Autant il avait été aisé de réunir les suffrages de la diète sur la guerre contre la France, autant il fut difficile de mettre d’accord les protestants et les catholiques au sujet de la paix publique de l’Allemagne et de l’organisation de la chambre impériale. Comme le remarque l’ambassadeur vénitien Bernardo Navagero, la position de Charles-Quint, en présence des prétentions opposées des deux partis, était embarrassante : car si, d’un côté, il était plein de zèle pour la religion catholique, de l’autre le besoin qu’il avait des protestants le forçait de les ménager[6]. A la suite de conférences qu’il avait eues avec l’électeur de Saxe et le landgrave de Hesse, il s’était décidé à appuyer auprès des états les demandes des protestants : à peine eut-il été donné lecture à la diète de l’écrit qui les contenait, que les catholiques abandonnèrent la salle des séances, disant que de telles propositions étaient contraires à la fois à la religion, à l’autorité du saint-siége et à celle même de l’empereur. Les deux nonces qui suivaient la cour impériale et celle du roi des Romains firent de très-fortes remontrances à l’un et à l’autre monarque.
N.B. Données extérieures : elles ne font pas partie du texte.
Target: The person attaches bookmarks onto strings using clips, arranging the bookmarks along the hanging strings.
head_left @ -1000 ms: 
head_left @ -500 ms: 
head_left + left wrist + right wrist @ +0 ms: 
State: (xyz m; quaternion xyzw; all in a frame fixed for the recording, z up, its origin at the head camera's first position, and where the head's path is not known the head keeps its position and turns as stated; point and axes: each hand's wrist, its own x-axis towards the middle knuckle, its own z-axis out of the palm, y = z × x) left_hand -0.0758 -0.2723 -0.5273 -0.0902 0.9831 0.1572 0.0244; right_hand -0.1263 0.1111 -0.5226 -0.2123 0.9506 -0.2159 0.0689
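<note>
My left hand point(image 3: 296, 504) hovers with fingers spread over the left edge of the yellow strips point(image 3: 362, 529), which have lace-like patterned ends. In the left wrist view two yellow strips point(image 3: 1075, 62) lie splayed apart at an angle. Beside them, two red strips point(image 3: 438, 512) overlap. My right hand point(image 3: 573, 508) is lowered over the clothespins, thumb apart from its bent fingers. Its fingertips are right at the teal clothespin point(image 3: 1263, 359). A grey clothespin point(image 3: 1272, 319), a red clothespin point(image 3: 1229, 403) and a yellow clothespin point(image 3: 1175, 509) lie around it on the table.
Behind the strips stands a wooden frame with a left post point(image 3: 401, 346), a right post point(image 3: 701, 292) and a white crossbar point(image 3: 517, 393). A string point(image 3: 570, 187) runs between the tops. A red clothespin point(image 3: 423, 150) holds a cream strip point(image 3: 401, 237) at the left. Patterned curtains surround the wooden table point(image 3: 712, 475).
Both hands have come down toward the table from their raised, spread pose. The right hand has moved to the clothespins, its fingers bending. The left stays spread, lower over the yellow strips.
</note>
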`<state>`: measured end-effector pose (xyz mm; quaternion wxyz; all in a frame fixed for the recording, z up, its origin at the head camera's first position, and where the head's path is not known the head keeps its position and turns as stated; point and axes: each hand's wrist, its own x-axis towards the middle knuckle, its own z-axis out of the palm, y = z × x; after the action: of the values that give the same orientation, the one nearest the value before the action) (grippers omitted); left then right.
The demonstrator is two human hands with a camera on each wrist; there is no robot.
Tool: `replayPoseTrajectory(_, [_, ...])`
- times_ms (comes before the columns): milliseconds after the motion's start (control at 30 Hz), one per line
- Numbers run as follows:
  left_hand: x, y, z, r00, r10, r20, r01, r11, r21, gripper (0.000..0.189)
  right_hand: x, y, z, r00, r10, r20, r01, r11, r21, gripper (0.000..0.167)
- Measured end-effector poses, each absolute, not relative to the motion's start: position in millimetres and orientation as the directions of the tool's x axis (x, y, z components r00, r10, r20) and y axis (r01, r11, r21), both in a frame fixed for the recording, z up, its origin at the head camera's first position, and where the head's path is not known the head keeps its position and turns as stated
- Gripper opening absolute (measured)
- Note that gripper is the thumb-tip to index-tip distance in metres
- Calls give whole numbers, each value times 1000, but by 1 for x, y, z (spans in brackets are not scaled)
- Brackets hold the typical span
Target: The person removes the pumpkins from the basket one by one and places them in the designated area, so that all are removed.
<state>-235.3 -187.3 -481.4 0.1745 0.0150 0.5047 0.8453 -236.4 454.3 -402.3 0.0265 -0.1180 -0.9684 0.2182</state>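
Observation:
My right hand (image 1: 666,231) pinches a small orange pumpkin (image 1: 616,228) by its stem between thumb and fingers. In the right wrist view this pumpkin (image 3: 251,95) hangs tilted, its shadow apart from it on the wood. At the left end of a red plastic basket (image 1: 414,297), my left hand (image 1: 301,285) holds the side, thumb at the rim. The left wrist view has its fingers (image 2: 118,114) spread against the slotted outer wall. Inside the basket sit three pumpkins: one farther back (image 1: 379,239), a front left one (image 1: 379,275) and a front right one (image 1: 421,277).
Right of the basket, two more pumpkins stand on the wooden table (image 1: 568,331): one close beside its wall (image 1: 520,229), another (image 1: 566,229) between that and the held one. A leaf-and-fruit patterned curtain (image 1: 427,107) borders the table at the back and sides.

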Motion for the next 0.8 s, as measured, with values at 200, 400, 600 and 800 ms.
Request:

Charles et Ferdinand leur répondirent qu’ils ne manqueraient pas à leur devoir de maintenir la religion, qu’ils vivraient toujours catholiquement, mais qu’il fallait chercher les moyens de mettre un terme aux dissensions de l’Allemagne et pourvoir aux plus pressants besoins de la chrétienté. Un des principaux griefs des catholiques était la déclaration de Ratisbonne; non-seulement ils s’opposaient à ce que le recez la sanctionnât, mais ils en demandaient l’annulation : Charles leur dit qu’il tenait en son esprit cette déclaration pour nulle, car il avait été trompé lorsqu’il l’avait donnée, et que, quand on examinerait si elle devait ou non conserver sa force, il promettait, en parole d’empereur, de l’annuler, mais que, pour le moment et dans l’état où étaient les choses, il serait inopportun d’en parler; il les assura qu’il continuerait d’être le prince religieux et catholique qu’il avait été jusque-là; que, s’il faisait maintenant quelque chose contre leur gré, c’était parce qu’il ne pouvait faire autrement[7]. Enfin, et après bien des pourparlers de Gravelle avec les hommes influents des deux partis, le recez put être arrêté et publié le 10 juin. Il portait que les états accordaient, pour

  1. Le 14 avril.
  2. Trois années de l’histoire de Charles-Quint, p. 36.
  3. Les 8, 9, 10 et 11 mai.
  4. Trois années de l’histoire de Charles-Quint, pp. 35, 36.
  5. Dumont, Corps diplomatique, t. IV, part. II, p. 274.
  6. Trois années de l’histoire de Charles-Quint,p. 32.
  7. Trois années de l’histoire de Charles-Quint, pp. 37-41.